Assigned task:
Only the lines from the start of the data below through the line that contains "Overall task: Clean" are to be copied, exactly and without pictures.

=-=-=-=-=

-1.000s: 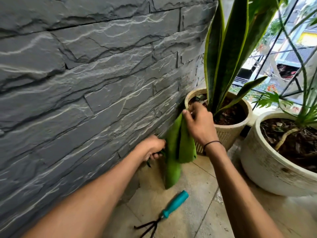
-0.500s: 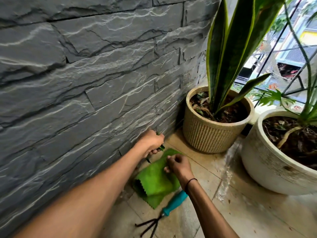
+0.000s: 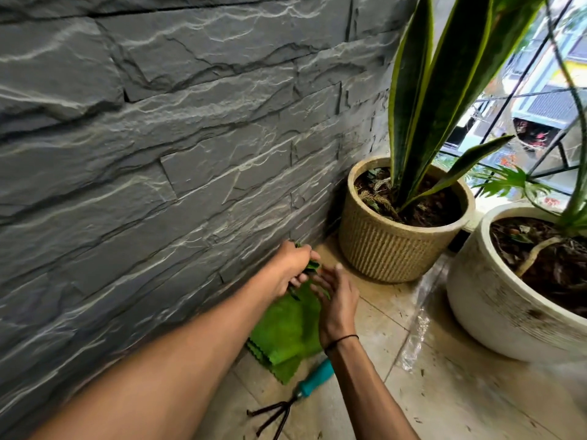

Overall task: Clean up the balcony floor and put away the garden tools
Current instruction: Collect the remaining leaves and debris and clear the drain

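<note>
Where stone wall meets floor, ribbed pot (soil, snake plant).

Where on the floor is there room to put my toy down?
Bare tiles lie between the ribbed pot, the white pot and the right hand. By the wall it's crowded: green cloth, hand rake.

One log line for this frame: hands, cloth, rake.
left hand: grips green item | right hand: open | green cloth: on floor | hand rake: floor, untouched
</note>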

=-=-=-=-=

Solution to this problem:
-1.000s: 
-0.500s: 
+0.000s: 

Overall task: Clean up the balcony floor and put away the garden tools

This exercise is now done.